§ **WHAT NEEDS TO BE DONE**
Transcribe each line below word for word.

---- RECORDS FOR THIS TASK

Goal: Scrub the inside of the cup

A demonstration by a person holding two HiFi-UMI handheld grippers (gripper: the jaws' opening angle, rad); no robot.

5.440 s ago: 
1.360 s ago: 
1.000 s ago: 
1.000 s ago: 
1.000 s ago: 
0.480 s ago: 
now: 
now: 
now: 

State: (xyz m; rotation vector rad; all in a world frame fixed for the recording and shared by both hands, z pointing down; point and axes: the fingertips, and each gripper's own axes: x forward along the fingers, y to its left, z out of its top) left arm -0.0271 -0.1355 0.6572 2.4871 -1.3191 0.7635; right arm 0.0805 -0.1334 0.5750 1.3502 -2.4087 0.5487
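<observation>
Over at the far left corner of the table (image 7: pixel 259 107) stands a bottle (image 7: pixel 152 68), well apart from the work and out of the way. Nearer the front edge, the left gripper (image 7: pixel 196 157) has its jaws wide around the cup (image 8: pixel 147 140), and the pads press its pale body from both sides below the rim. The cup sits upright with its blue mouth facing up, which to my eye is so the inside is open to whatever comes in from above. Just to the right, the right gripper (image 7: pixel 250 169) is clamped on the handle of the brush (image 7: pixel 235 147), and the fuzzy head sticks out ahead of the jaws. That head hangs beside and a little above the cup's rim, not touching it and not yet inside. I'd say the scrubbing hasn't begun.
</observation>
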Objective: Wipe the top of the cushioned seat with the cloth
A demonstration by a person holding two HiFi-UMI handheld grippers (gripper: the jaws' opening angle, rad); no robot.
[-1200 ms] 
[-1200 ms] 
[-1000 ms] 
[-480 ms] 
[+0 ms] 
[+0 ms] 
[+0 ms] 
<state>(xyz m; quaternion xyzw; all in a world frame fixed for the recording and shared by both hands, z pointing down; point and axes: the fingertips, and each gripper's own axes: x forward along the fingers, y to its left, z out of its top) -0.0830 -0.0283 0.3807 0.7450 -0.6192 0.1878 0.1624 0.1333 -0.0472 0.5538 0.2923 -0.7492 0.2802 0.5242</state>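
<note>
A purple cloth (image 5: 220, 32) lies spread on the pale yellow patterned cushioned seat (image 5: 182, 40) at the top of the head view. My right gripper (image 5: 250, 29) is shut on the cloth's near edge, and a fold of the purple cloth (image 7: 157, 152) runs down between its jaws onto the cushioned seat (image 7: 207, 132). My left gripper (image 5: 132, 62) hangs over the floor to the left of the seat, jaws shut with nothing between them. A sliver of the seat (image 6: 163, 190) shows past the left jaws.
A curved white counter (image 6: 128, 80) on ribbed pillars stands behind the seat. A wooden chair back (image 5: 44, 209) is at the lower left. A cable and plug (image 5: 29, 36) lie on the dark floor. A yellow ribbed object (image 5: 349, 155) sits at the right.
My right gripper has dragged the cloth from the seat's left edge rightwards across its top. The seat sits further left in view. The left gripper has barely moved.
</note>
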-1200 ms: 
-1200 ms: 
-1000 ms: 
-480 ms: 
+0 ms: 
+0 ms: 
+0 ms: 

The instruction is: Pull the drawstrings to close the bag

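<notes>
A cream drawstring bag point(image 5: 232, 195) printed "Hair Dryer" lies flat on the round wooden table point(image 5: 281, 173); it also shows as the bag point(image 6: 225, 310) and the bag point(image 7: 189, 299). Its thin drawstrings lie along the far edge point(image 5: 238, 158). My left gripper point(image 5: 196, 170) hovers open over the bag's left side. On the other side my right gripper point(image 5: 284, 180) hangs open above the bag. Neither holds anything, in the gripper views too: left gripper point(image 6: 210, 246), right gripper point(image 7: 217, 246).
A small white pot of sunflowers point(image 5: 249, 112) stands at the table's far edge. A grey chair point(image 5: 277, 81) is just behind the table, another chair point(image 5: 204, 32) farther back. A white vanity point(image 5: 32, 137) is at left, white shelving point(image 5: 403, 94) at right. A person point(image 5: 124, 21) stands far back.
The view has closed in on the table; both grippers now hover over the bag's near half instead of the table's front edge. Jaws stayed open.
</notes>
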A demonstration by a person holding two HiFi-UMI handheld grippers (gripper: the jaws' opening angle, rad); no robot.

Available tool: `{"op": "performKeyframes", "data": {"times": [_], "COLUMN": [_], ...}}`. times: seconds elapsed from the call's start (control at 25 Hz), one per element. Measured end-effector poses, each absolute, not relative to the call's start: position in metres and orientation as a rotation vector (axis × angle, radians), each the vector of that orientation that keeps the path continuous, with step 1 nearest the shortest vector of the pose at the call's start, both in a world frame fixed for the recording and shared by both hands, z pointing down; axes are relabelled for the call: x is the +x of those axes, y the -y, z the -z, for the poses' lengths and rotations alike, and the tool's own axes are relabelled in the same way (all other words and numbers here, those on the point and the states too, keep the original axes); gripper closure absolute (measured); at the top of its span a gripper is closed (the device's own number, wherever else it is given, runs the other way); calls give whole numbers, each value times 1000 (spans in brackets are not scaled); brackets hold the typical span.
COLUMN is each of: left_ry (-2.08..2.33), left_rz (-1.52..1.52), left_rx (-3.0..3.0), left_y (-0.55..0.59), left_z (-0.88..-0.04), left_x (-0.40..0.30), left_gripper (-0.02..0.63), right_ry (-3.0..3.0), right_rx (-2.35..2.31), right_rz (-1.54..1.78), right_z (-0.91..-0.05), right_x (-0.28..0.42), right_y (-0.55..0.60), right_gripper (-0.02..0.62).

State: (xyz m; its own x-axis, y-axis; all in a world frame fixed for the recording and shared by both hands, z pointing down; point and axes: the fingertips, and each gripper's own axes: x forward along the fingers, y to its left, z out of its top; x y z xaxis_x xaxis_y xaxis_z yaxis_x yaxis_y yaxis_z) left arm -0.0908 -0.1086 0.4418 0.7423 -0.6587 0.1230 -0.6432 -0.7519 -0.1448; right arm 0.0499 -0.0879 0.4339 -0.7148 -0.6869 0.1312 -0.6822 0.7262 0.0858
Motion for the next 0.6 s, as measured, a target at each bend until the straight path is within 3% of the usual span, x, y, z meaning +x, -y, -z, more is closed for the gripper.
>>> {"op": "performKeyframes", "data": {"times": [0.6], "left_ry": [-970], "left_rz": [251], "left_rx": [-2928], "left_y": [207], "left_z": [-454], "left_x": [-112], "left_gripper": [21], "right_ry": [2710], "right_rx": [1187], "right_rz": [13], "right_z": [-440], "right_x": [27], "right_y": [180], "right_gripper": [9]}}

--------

§ **YOUR SOLUTION**
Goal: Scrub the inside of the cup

A demonstration by a person holding two HiFi-UMI handheld grippers (gripper: the jaws' opening angle, rad); no robot.

5.440 s ago: 
1.360 s ago: 
1.000 s ago: 
1.000 s ago: 
1.000 s ago: 
0.480 s ago: 
now: 
now: 
now: 

State: (xyz m; rotation vector rad; all in a world frame fixed for the recording and shared by both hands, z pointing down; point and axes: the fingertips, and each gripper's own axes: x forward along the fingers, y to its left, z out of its top) left arm -0.0271 -0.1355 0.6572 2.4871 -1.3191 0.7635; right arm 0.0805 -0.1334 0.5750 1.3502 -2.4087 0.5487
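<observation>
Over at the far left corner of the table (image 7: pixel 259 107) stands a bottle (image 7: pixel 152 68), well apart from the work and out of the way. Nearer the front edge, the left gripper (image 7: pixel 196 157) has its jaws wide around the cup (image 8: pixel 147 140), and the pads press its pale body from both sides below the rim. The cup sits upright with its blue mouth facing up, which to my eye is so the inside is open to whatever comes in from above. Just to the right, the right gripper (image 7: pixel 250 169) is clamped on the handle of the brush (image 7: pixel 235 147), and the fuzzy head sticks out ahead of the jaws. That head hangs beside and a little above the cup's rim, not touching it and not yet inside. I'd say the scrubbing hasn't begun.
</observation>
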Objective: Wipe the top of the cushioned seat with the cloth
A demonstration by a person holding two HiFi-UMI handheld grippers (gripper: the jaws' opening angle, rad); no robot.
[-1200 ms] 
[-1200 ms] 
[-1000 ms] 
[-480 ms] 
[+0 ms] 
[+0 ms] 
[+0 ms] 
<state>(xyz m; quaternion xyzw; all in a world frame fixed for the recording and shared by both hands, z pointing down; point and axes: the fingertips, and each gripper's own axes: x forward along the fingers, y to its left, z out of its top) -0.0830 -0.0283 0.3807 0.7450 -0.6192 0.1878 0.1624 0.1333 -0.0472 0.5538 0.2923 -0.7492 0.2802 0.5242</state>
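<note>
A purple cloth (image 5: 220, 32) lies spread on the pale yellow patterned cushioned seat (image 5: 182, 40) at the top of the head view. My right gripper (image 5: 250, 29) is shut on the cloth's near edge, and a fold of the purple cloth (image 7: 157, 152) runs down between its jaws onto the cushioned seat (image 7: 207, 132). My left gripper (image 5: 132, 62) hangs over the floor to the left of the seat, jaws shut with nothing between them. A sliver of the seat (image 6: 163, 190) shows past the left jaws.
A curved white counter (image 6: 128, 80) on ribbed pillars stands behind the seat. A wooden chair back (image 5: 44, 209) is at the lower left. A cable and plug (image 5: 29, 36) lie on the dark floor. A yellow ribbed object (image 5: 349, 155) sits at the right.
My right gripper has dragged the cloth from the seat's left edge rightwards across its top. The seat sits further left in view. The left gripper has barely moved.
</note>
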-1200 ms: 
-1200 ms: 
-1000 ms: 
-480 ms: 
+0 ms: 
+0 ms: 
+0 ms: 

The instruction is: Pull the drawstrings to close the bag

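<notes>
A cream drawstring bag point(image 5: 232, 195) printed "Hair Dryer" lies flat on the round wooden table point(image 5: 281, 173); it also shows as the bag point(image 6: 225, 310) and the bag point(image 7: 189, 299). Its thin drawstrings lie along the far edge point(image 5: 238, 158). My left gripper point(image 5: 196, 170) hovers open over the bag's left side. On the other side my right gripper point(image 5: 284, 180) hangs open above the bag. Neither holds anything, in the gripper views too: left gripper point(image 6: 210, 246), right gripper point(image 7: 217, 246).
A small white pot of sunflowers point(image 5: 249, 112) stands at the table's far edge. A grey chair point(image 5: 277, 81) is just behind the table, another chair point(image 5: 204, 32) farther back. A white vanity point(image 5: 32, 137) is at left, white shelving point(image 5: 403, 94) at right. A person point(image 5: 124, 21) stands far back.
The view has closed in on the table; both grippers now hover over the bag's near half instead of the table's front edge. Jaws stayed open.
</notes>
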A demonstration by a person holding two HiFi-UMI handheld grippers (gripper: the jaws' opening angle, rad); no robot.

Available tool: `{"op": "performKeyframes", "data": {"times": [_], "COLUMN": [_], ...}}`. times: seconds elapsed from the call's start (control at 25 Hz), one per element. Measured end-effector poses, each absolute, not relative to the call's start: position in metres and orientation as a rotation vector (axis × angle, radians), each the vector of that orientation that keeps the path continuous, with step 1 nearest the shortest vector of the pose at the call's start, both in a world frame fixed for the recording and shared by both hands, z pointing down; axes are relabelled for the call: x is the +x of those axes, y the -y, z the -z, for the poses' lengths and rotations alike, and the tool's own axes are relabelled in the same way (all other words and numbers here, those on the point and the states too, keep the original axes); gripper closure absolute (measured); at the top of its span a gripper is closed (the device's own number, wherever else it is given, runs the other way); calls give whole numbers, each value times 1000 (spans in brackets are not scaled); brackets hold the typical span.
COLUMN is each of: left_ry (-2.08..2.33), left_rz (-1.52..1.52), left_rx (-3.0..3.0), left_y (-0.55..0.59), left_z (-0.88..-0.04), left_x (-0.40..0.30), left_gripper (-0.02..0.63), right_ry (-3.0..3.0), right_rx (-2.35..2.31), right_rz (-1.54..1.78), right_z (-0.91..-0.05), right_x (-0.28..0.42), right_y (-0.55..0.60), right_gripper (-0.02..0.62).

State: (xyz m; its own x-axis, y-axis; all in a world frame fixed for the recording and shared by both hands, z pointing down; point and axes: the fingertips, and each gripper's own axes: x forward along the fingers, y to its left, z out of its top; x y z xaxis_x xaxis_y xaxis_z yaxis_x yaxis_y yaxis_z) left arm -0.0908 -0.1086 0.4418 0.7423 -0.6587 0.1230 -0.6432 -0.7519 -0.1448; right arm 0.0499 -0.0879 0.4339 -0.7148 -0.6869 0.1312 -0.6822 0.7262 0.0858
Motion for the next 0.6 s, as measured, a target at each bend until the straight path is within 3% of the usual span, x, y, z meaning +x, -y, -z, more is closed for the gripper.
>>> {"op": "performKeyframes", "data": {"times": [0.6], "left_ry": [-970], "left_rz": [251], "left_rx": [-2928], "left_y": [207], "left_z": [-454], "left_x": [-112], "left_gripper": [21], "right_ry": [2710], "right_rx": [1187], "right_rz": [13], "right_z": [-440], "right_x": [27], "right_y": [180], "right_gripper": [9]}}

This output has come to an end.